鉄の女社長は離婚したいのに人たらし御曹司に溺愛される
伯母と廊下で話していると、奥の部屋のドアが開いて美沙が顔を覗かせた。

まだマタニティ服は必要ないようで、普通のカジュアルな服装だ。

「起きてます」

こっちに向かってくる美沙に緊張した。

「絢乃さん、こんにちは」

ぎこちない気はするが、微笑みかけてくれたので少し気を緩める。

嫌われたのではないかという心配は取り越し苦労だったのではないかと期待した。

「こんにちは、美沙さん。私のことは気にせず、お部屋で休んでいてください」

妊娠中の彼女を気遣ったつもりだったが、スッと笑みが消えた。

「私がいるとお邪魔ですか?」

「そんなつもりで言ったんじゃないの。もちろん美沙さんともお話したいわ。先にお仏壇を拝ませてもらうから、あとで声をかけようと思ったのよ」

「そうですか。余計なことを聞いてすみません。
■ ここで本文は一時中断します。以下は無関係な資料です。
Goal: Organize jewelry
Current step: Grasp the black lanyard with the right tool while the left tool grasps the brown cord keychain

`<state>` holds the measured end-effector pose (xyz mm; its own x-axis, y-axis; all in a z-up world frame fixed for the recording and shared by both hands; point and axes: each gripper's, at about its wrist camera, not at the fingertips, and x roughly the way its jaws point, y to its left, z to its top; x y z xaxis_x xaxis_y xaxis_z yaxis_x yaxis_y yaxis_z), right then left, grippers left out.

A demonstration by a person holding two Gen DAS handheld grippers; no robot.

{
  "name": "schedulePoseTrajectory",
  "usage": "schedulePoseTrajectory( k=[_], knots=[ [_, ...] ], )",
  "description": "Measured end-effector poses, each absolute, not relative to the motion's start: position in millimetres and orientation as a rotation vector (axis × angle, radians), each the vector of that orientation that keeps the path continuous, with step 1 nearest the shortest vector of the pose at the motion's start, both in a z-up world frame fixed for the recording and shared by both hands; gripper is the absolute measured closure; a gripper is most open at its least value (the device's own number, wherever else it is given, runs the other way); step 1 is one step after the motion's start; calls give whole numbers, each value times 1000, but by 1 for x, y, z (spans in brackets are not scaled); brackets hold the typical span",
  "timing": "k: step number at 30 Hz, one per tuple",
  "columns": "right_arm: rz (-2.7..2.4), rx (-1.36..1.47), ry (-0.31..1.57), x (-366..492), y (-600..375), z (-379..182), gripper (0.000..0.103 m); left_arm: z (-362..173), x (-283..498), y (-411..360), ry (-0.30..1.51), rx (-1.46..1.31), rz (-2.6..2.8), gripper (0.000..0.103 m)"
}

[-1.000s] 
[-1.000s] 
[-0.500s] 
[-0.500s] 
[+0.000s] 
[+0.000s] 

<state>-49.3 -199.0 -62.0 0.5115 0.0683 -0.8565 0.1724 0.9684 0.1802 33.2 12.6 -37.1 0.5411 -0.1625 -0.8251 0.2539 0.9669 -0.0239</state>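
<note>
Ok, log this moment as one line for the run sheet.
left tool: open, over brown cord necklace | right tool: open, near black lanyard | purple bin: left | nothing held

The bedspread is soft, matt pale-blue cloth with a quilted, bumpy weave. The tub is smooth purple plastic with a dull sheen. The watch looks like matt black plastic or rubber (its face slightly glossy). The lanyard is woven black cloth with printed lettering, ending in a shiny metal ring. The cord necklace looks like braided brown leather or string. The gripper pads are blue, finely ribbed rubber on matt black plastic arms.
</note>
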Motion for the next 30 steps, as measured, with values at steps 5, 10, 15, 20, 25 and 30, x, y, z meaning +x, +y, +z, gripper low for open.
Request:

では私は、お茶の用意をしますね」

美沙の顔に笑みが戻ったが、作りもののような気がしてならない。

(理由はわからないけど、嫌われているのは間違いないみたい……)

背中に冷や汗を流す絢乃とは違い、伯母はいつも通りのん気だ。

「美沙さん、花瓶を出してもらえる? 絢乃ちゃんが持ってきてくれたお花を、仏壇に供えてちょうだい」

「花瓶? どこにあるんですか?」

一緒に暮らし始めたばかりでは探すのが大変だろう。

小間使いにしてはいけないと、焦って口を挟む。

「花瓶は自分で出すわ。お客様じゃないから、私のことは気にしないで」

止められないうちにと足早に廊下を進む。